There were lots of other fascinating tidbits, both in Dr. Scarpaci's talk, and elicited from her in the Q & A period. A recent immigrant from Italy, for example, asked how post-World War II and contemporary immigrants compare to the vast wave of Italian immigrants in the nineteenth and early twentieth century; most newcomers, Dr. Scarpaci said, are professionals like physicians and executives who have less interest in interacting with others from their native land and find it more comfortable being around those of similar educational and professional backgrounds.

The wedding photo of the cover of Dr. Scarpaci's is that of her grandparents Antonina Gerardi and Francesco Scarpaci on April 15, 1928, at Our Lady of Loreto Church at 124 Sackman Street at Pacific Street. (The church's website has some wonderful photos of old Brooklyn, and not just the church environs.)

The couple met on a blind date and their courtship was allowed to continue only with family supervision. Dr. Scarpaci noted that sitting in the audience was her mother's first cousin, Georgette Girardi, who was one of the little flower girls at the wedding and sitting just behind us was the brother of another flower girl, a cousin from another side of the family. (After the talk, the two unrelated cousins of Dr. Scarpaci introduced themselves to each other.)

Anyway, we had a wonderful time both at Dr. Scarpaci's talk and in looking at her book afterwards. We recommend The Journey of Italians in America if you or an older relative or friend is, like us, fascinated by this immigrant history. As Bobby Tanzilo wrote a couple of weeks ago in On Milwaukee:
the book's 300 pages -- cut from something like 800! -- aim to create something more compelling and engaging than a "family album" of Italian-Americans. Sure, there's the de rigeur photo of Lee Iacocca and a shot of the Italian Carabinieri Band playing in front of the Statue of Liberty. But, Scarpaci isn't afraid to air our "dirty laundry" and admit that the road to America wasn't always paved with gold and with dreamy thoughts of paradise on earth. . .

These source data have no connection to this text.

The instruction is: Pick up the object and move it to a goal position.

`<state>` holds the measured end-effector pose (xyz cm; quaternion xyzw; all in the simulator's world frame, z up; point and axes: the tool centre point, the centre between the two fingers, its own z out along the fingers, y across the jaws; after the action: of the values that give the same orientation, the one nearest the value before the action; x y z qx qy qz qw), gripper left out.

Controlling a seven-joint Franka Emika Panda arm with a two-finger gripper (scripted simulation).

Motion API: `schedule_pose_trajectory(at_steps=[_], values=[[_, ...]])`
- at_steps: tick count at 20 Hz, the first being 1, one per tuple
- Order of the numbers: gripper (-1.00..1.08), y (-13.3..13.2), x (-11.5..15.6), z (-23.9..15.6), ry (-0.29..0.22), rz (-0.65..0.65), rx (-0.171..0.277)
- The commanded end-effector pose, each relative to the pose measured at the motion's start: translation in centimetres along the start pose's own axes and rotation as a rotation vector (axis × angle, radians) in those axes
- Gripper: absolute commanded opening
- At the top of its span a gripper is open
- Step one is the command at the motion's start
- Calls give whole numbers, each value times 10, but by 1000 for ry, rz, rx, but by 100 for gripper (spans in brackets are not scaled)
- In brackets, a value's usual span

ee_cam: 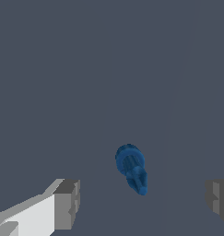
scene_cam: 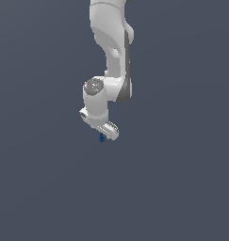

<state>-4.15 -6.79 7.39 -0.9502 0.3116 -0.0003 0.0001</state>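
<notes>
The object is a small dark-blue lumpy thing, longer than wide. In the wrist view it lies between my two fingers, nearer the middle, touching neither. In the exterior view it shows as a tiny blue speck just under the white gripper. My gripper is open, with one grey fingertip on one side and the other fingertip at the frame's edge. It holds nothing.
The white arm comes down from the top of the exterior view. A plain dark grey-blue surface fills the rest of both views. No goal marker shows.
</notes>
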Motion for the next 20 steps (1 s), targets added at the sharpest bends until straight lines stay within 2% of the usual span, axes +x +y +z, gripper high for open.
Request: schedule_pose_trajectory(at_steps=[1, 9, 10, 20], values=[[100, 1, -1, 13, -1, 2, -1], [100, 0, 0, 31, 0, 3, 0], [-100, 0, 0, 31, 0, 3, 0], [-100, 0, 0, 31, 0, 3, 0]])
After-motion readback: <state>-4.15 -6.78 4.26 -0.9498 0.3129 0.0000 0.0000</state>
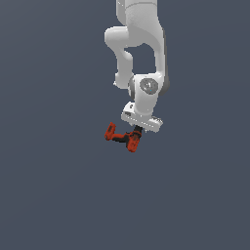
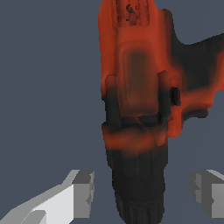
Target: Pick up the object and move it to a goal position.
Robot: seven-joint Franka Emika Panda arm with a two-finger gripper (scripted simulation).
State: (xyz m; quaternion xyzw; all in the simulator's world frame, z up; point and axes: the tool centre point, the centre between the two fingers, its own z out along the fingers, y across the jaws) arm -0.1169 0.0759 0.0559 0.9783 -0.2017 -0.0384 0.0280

[The book] not only includes photos from the Little Italys of San Francisco, New York, Boston and Philadelphia, but also have photos of Madison's Greenbush and Milwaukee's Bay View neighborhoods, as well as from small cities and tiny towns across America. . .Because Scarpaci knows that despite the stereotypes of the Italian city kid, immigrants went anywhere there was work. That's why you'll find great bakeries, sausage shops, mutual aid societies, restaurants and more - all bearing Italian names in small-town Western Pennsylvania, in the UP of Michigan and in Northern Wisconsin, in the iron ranges of Minnesota and Ohio, in the mining towns of Colorado and in dust bowl Texas and Oklahoma, too.

Vincenza put her heart and soul and her sweat into. . . her book. But, it's mine, too, and as Americans - of Italian heritage or not - it's also yours, since it cuts to the heart of how nearly all of us got here: through determination, hard work and by surviving the downs and celebrating the ups.

Grazie mille to the Park Slope Barnes & Noble for this event.